My take away from the NEJM study (both before my VBAC attempt and now) is that ERCS and TOL are basically equivalent in terms of safety. At the time, I too thought that the tradeoff on risk for maternal death (and other things) was worth the VBAC attempt. Of course, in retrospect, I am not so clear on that decision. I am happy to be alive, but there is guilt I will carry with me the rest of my life.

I would encourage everyone to read the NEJM article for themselves rather than relying on interpretation from others. It has very clear charts and is well written IMO. You can access the article at the NEJM website. Since the article is more than 6 months old, you can register and read it for free.

http://content.nejm.org/content/vol3...25/index.shtml
post #39 of 41
Quote:
Originally Posted by girrllie
I was going off of the famous study in the NEJM published last year. The way I understand it, 2 (.01%) of babies died from a UR. But there were 7 (.04%) maternal deaths resulting from cesarean surgery. Here's the link to the article by David Dobbs (very well written and clear explanation IMO)

http://slate.msn.com/id/2111499/

And that actually means that risk from a cesareans is even more than double. But double is what stuck in my mind!

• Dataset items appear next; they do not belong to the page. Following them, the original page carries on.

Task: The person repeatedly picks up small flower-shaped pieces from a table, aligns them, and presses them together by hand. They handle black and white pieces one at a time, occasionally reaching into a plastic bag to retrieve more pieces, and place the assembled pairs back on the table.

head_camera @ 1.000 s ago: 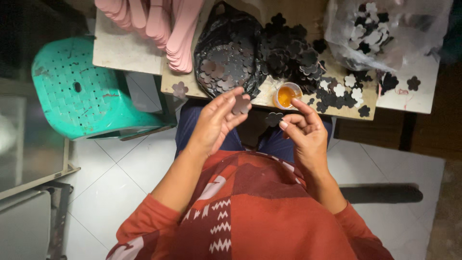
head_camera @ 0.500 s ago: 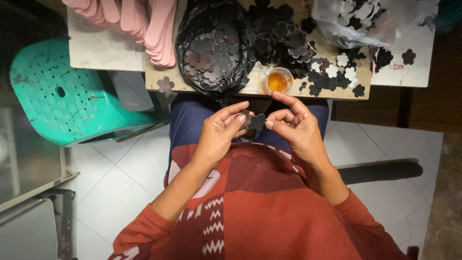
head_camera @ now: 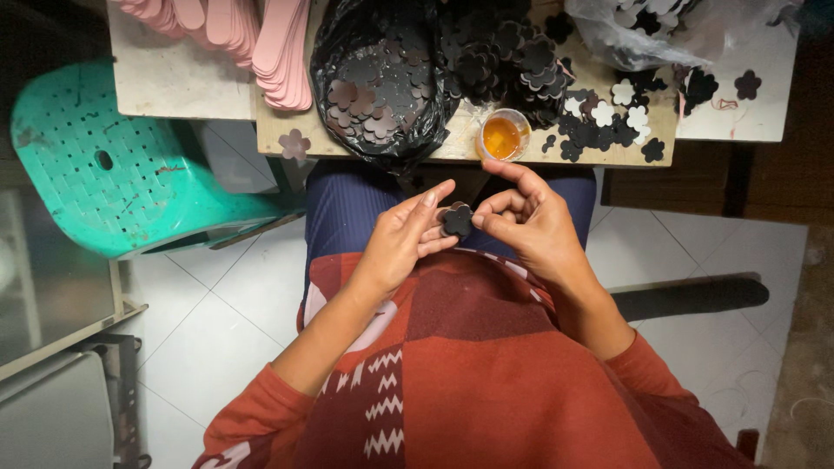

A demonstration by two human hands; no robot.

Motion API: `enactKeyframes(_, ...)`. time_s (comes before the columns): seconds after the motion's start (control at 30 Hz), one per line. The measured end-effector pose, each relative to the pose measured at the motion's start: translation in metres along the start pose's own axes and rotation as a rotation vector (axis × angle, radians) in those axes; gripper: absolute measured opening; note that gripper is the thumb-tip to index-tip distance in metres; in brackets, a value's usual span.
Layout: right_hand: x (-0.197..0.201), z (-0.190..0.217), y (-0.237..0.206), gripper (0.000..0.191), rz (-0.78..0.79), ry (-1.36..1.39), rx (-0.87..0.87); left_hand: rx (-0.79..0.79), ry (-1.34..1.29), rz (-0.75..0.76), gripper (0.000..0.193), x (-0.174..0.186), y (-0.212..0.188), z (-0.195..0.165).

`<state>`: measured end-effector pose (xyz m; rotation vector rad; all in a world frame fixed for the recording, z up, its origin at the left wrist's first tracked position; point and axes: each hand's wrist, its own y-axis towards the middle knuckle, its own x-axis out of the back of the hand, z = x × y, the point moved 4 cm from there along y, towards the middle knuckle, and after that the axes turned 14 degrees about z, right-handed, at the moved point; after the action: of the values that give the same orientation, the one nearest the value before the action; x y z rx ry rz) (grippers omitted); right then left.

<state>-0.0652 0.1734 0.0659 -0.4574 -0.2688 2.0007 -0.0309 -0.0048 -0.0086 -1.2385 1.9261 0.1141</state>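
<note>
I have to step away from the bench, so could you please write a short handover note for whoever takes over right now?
Left hand: holds the black flower-shaped cutout from the left, over the lap.
Right hand: pinches the same cutout from the right.
On the wooden board: small cup of orange liquid, black bag of cutouts, loose pile of black flowers, pink strips to the left.
Done: one flower in hand.
Left: many loose flowers lie on the board.

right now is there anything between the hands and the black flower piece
Nothing visible: the left hand and right hand both pinch the black flower piece directly, above the lap, below the table edge.
</note>
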Motion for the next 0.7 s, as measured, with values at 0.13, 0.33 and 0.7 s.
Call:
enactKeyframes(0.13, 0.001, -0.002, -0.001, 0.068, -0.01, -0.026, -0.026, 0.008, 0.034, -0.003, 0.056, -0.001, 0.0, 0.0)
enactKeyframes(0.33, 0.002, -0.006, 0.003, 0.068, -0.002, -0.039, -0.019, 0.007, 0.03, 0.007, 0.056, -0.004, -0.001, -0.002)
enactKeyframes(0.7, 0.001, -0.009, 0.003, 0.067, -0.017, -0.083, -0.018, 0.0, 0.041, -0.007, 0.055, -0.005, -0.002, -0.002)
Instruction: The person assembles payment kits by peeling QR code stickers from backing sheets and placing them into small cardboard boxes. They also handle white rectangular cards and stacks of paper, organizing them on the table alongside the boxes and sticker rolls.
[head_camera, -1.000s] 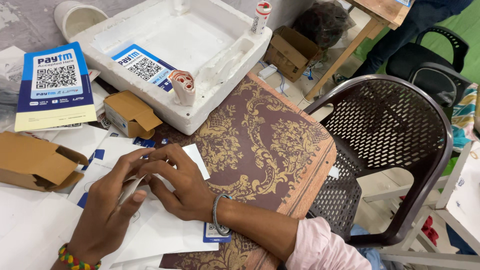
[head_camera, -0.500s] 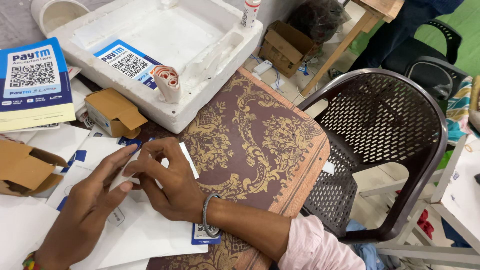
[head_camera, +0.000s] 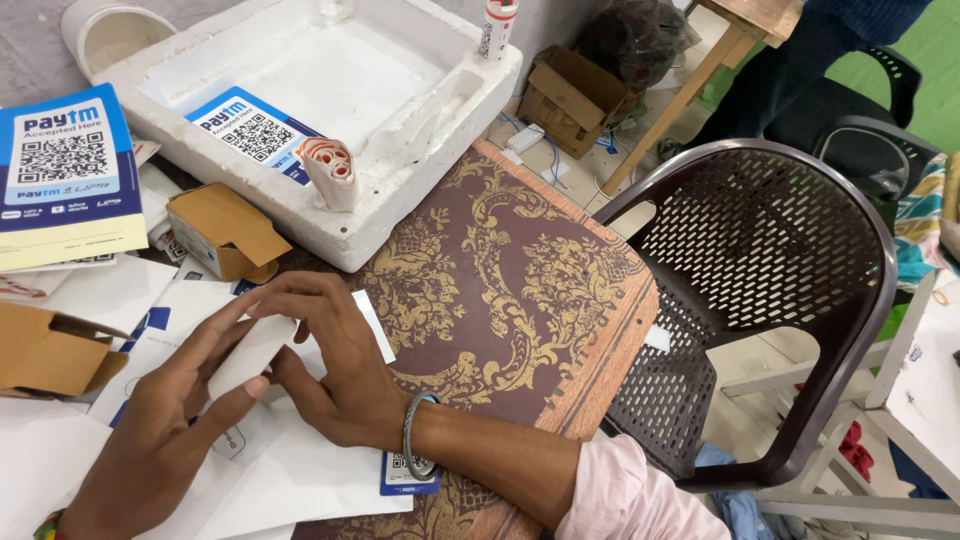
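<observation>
Brown patterned desk (head_camera: 520, 290) carries white foam tray (head_camera: 330, 110), open cardboard box (head_camera: 225, 230), white papers (head_camera: 300, 480). Left hand (head_camera: 150, 450) and right hand (head_camera: 335, 370) both pinch a small white slip (head_camera: 250, 352) over the papers, near the desk's left side.

Bright, even daylight across your view.
You get soft shadows under your hands (head_camera: 300, 390), mild glare on the white foam tray (head_camera: 420, 150), slight wide-angle bending at the edges, sharp focus throughout.
</observation>
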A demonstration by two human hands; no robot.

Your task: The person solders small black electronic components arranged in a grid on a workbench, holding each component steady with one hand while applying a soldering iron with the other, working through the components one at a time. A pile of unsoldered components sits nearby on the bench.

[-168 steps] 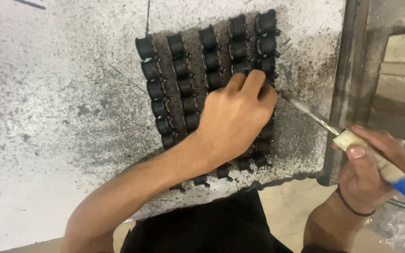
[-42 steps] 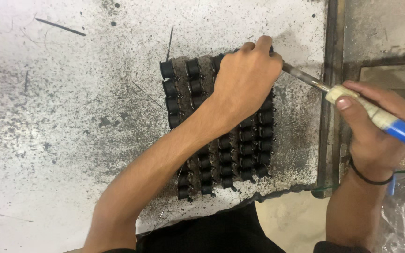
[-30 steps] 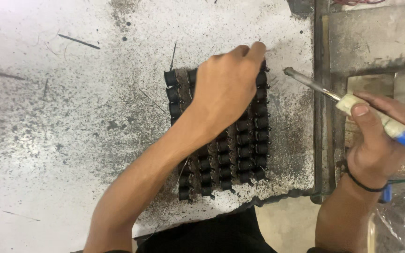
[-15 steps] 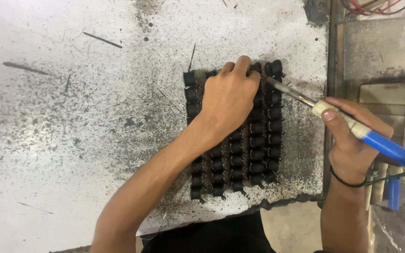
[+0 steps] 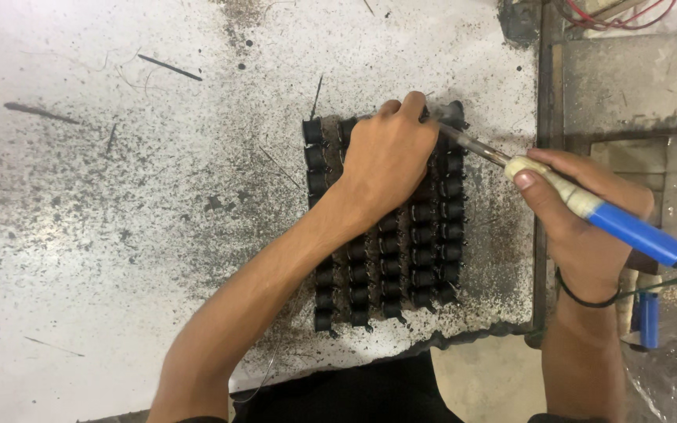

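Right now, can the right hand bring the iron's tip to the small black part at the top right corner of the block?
Probably yes. The right hand holds the soldering iron, whose tip lies by the corner part. The left hand rests just left, not covering it.

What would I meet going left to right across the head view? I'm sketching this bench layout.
Thin dark sliver on the speckled table → left hand pressed on the grid of small black parts → soldering iron → right hand gripping it.
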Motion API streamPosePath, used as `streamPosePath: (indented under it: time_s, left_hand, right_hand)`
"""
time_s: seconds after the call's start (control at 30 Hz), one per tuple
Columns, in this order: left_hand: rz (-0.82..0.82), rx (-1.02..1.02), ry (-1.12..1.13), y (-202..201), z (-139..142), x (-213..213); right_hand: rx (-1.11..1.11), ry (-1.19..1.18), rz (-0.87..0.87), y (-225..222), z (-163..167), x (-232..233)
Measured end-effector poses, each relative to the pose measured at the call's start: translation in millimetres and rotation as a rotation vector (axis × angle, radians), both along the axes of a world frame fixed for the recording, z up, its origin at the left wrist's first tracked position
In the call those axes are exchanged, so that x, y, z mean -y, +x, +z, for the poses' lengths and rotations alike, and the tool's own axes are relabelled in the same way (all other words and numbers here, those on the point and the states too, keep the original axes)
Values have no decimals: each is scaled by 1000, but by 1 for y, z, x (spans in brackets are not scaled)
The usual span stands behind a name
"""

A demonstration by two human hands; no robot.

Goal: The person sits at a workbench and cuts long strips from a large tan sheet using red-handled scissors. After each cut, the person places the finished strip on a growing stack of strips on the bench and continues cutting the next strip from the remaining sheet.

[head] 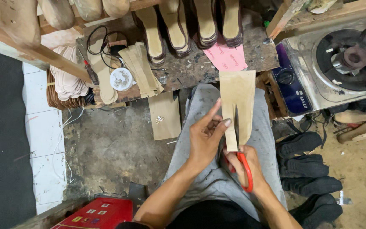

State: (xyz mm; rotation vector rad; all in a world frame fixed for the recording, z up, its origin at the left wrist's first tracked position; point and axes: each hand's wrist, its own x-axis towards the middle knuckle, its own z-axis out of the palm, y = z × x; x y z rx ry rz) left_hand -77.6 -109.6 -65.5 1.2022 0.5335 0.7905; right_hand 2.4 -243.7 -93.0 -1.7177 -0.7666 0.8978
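A tan sheet of stiff material stands upright over my lap, slit up its middle from the bottom. My left hand pinches the left strip of it between thumb and fingers. My right hand grips red-handled scissors, whose blades run up inside the slit.
A worn workbench ahead carries a stack of tan strips, a small round tub, a pink paper and several sandal soles. A gas stove sits at right, black soles below it, a red box at lower left.
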Motion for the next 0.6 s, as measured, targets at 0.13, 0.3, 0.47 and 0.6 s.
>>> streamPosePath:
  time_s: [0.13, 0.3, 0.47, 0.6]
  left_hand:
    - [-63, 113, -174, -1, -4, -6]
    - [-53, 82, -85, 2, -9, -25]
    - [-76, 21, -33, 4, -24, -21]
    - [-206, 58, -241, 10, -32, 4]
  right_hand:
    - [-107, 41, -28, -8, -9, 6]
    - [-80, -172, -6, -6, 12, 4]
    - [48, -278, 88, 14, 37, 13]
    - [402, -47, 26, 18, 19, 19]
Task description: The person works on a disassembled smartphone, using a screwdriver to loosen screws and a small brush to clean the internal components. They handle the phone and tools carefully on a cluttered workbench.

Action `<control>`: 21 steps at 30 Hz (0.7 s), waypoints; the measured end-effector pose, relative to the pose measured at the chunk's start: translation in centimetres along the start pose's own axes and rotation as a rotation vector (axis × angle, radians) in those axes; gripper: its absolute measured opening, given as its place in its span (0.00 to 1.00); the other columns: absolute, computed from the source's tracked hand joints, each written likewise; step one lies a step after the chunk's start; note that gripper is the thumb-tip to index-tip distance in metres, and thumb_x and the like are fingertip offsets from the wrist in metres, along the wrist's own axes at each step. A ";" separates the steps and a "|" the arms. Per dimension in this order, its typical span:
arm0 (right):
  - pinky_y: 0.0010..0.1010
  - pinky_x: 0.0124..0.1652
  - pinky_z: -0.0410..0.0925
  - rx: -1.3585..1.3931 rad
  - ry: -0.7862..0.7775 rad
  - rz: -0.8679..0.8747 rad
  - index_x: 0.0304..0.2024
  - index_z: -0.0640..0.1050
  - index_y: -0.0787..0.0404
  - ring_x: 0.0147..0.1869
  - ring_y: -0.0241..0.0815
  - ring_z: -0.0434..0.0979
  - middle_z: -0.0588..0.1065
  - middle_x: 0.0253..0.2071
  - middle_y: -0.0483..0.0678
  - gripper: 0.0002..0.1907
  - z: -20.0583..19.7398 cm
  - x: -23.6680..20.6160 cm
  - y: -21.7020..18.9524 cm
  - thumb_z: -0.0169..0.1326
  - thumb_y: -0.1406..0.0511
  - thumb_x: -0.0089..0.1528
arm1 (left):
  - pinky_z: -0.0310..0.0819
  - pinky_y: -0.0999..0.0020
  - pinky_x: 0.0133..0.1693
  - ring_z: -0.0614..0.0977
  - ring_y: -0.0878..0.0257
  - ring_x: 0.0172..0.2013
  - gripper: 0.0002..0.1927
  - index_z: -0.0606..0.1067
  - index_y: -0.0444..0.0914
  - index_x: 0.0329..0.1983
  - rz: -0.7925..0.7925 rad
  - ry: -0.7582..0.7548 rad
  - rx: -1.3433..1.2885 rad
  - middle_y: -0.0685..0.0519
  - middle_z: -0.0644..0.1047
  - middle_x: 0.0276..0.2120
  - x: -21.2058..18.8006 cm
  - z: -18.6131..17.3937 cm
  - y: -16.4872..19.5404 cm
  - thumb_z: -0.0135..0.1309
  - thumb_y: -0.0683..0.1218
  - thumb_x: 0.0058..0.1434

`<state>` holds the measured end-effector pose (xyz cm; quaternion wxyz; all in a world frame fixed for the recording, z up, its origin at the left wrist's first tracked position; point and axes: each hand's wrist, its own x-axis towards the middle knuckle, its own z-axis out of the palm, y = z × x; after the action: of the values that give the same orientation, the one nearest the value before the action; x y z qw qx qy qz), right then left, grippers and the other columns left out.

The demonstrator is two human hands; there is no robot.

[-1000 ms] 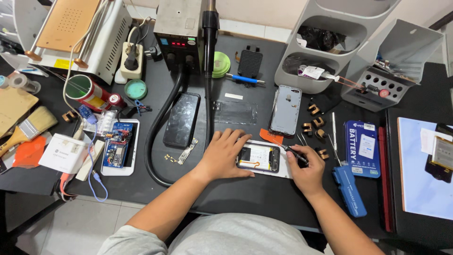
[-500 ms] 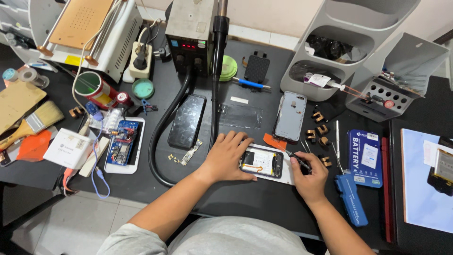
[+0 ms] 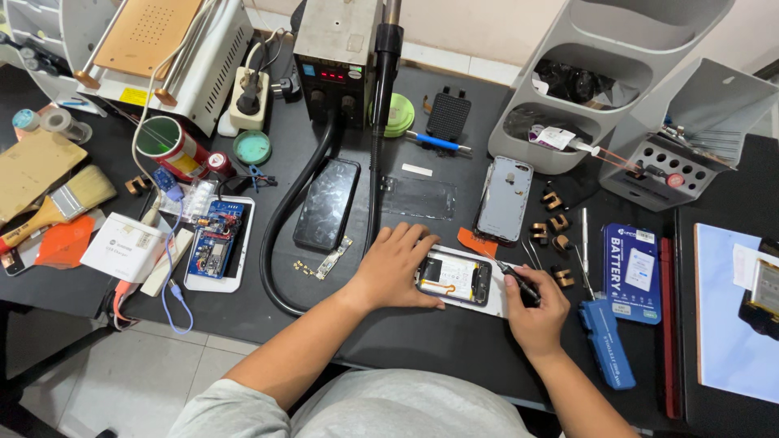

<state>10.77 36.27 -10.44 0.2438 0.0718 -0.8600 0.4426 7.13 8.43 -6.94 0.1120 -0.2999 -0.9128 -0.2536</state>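
1. An opened smartphone [image 3: 454,277], back cover off and its insides facing up, lies flat on the black tabletop [image 3: 422,341] directly in front of the person, long axis running left to right.
2. The left hand [image 3: 395,266] rests palm down on the opened smartphone's left end, fingers spread and pressing it, not curled around it.
3. The right hand [image 3: 535,307] sits just right of the opened smartphone, clenched around a thin dark tool [image 3: 517,281] whose tip points left and up at the phone's right end.
4. Beyond the opened smartphone, a grey phone back cover [image 3: 504,198] stands lengthwise, away from the person; an orange plastic pick [image 3: 475,242] lies between the two.
5. Left of the opened smartphone lies a dark phone screen [image 3: 326,203], also lengthwise away from the person.
6. Right of the opened smartphone are a blue battery box [image 3: 631,261] and a blue screwdriver case [image 3: 604,342].
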 end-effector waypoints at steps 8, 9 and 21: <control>0.26 0.47 0.73 0.089 0.001 0.035 0.45 0.78 0.69 0.45 0.38 0.81 0.80 0.43 0.53 0.10 -0.3 -0.6 0.4 0.62 0.72 0.62 | 0.62 0.57 0.48 0.73 0.51 0.49 0.53 0.74 0.35 0.54 -0.008 -0.020 -0.012 0.48 0.74 0.47 0.1 -0.1 -0.1 0.69 0.73 0.32; 0.25 0.47 0.72 0.103 0.000 0.037 0.45 0.78 0.69 0.45 0.37 0.81 0.80 0.42 0.52 0.10 -0.3 -0.6 0.4 0.62 0.72 0.62 | 0.62 0.57 0.49 0.73 0.51 0.49 0.53 0.74 0.34 0.54 -0.004 -0.019 -0.005 0.48 0.74 0.47 0.1 -0.3 0.0 0.69 0.73 0.33; 0.24 0.43 0.71 0.106 0.004 0.070 0.44 0.78 0.69 0.41 0.36 0.80 0.79 0.40 0.50 0.10 -0.3 -0.5 0.4 0.63 0.71 0.62 | 0.61 0.52 0.58 0.72 0.47 0.55 0.53 0.71 0.29 0.59 0.216 -0.150 0.102 0.41 0.73 0.56 -1.0 -2.8 -1.8 0.59 0.76 0.47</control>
<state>11.22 36.65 -10.83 0.2260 0.0536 -0.8367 0.4961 6.96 5.23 -5.64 0.0851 -0.4085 -0.8928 -0.1700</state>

Which brings us to the real problem, too many unneccessary c-sections.
post #40 of 41
"While only 2 babies died, many HIE children have extremely low or no quality of life. Technically, my baby did not die from my VBAC attempt. She had HIE. Which in our case meant no brain function, her pupils were fixed and dilated from birth, and we basically had to make the decision when to take her off the ventilator" -egoldber

This is an excellent point. I also noticed this when I read the study. Our son lived for 7 weeks with HIE. Most babies who suffer a severe brain injury at birth live to be 3 years old at the oldest (on average). The study didn`t follow the other babies.